[264] in libertarians
Re: liberals support civil liberties?
daemon@ATHENA.MIT.EDU (Kevin THEOBALD)
Tue Sep 27 09:48:06 1994
From: theobald@duke.cs.mcgill.ca (Kevin THEOBALD)
Date: Tue, 27 Sep 1994 09:46:45 -0400
In-Reply-To: castillo@media.mit.edu's message [Re: liberals support civil liberties?] as of Sep 27, 0:30
To: castillo@media.mit.edu, libertarians@MIT.EDU
In your message [Re: liberals support civil liberties?]

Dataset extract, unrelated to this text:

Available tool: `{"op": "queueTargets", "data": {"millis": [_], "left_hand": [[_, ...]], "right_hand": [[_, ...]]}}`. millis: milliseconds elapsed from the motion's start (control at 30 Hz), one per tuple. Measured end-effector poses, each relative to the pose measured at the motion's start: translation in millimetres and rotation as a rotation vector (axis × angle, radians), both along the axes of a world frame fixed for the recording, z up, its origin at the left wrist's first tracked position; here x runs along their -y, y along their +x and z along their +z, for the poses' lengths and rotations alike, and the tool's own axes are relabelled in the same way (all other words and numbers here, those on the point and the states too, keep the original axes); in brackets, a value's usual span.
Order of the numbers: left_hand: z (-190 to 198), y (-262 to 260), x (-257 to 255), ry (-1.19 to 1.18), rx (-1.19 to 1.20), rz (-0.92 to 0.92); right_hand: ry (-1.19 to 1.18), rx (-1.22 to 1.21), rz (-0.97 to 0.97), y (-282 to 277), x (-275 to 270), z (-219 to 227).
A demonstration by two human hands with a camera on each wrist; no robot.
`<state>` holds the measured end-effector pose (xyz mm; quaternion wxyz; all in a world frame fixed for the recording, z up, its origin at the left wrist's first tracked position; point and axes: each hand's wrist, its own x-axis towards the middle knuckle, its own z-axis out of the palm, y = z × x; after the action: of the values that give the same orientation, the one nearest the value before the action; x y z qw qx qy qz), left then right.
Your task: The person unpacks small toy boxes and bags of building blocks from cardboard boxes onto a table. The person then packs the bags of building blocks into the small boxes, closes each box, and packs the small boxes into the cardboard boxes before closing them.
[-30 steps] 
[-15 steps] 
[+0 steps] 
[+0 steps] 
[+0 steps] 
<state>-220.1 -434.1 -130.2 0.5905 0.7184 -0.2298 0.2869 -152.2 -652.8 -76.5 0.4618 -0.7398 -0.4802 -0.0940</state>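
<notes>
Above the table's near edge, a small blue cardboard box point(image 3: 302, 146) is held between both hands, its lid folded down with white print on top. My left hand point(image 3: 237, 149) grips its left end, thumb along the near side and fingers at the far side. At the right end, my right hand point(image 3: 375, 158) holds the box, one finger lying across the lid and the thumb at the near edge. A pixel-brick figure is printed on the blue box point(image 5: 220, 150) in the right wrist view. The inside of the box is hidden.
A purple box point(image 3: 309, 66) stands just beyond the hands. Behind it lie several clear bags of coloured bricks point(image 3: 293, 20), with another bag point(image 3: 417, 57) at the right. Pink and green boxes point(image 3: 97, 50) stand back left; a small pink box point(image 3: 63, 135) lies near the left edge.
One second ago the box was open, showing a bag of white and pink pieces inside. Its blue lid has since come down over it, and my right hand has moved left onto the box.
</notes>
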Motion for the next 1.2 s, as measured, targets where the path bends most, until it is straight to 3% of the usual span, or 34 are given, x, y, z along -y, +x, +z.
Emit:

+------------------------------
| >>The purpose was to show that the simple model "liberals are
| >>for civil liberties, conservatives are for economic freedom" doesn't
| >>always hold. One could also give a list of economic restrictions favored
| >>by conservatives.
| >
| >Well said. The temptation recently though, seems to be to forgive
| >conservatives a bit more for their "transgressions" than liberals.
| >
| >Vernon
|
| One thing to keep in mind is that the right wing excesses of conservatives
| have many more judicial (esp. Supreme Court) impediments than the left
| wing excesses of liberals. On many issues (school prayer, abortion,
| flag burning, etc.) the courts have consistently upheld limitations on
| government intrusion into our lives. To date there has never been a
| court ruling that eliminated any bureaucratic regulation, tax rate or
| entitlement program...no matter how oppressive the burden.
Not quite. Wasn't there a supreme court case a few years ago where they
ruled that some California land-use regulation amounted to a violation of
the "takings" clause?
In general, though, you are correct. That, however, could be a product
of the left-leaning nature of the court, which has now changed.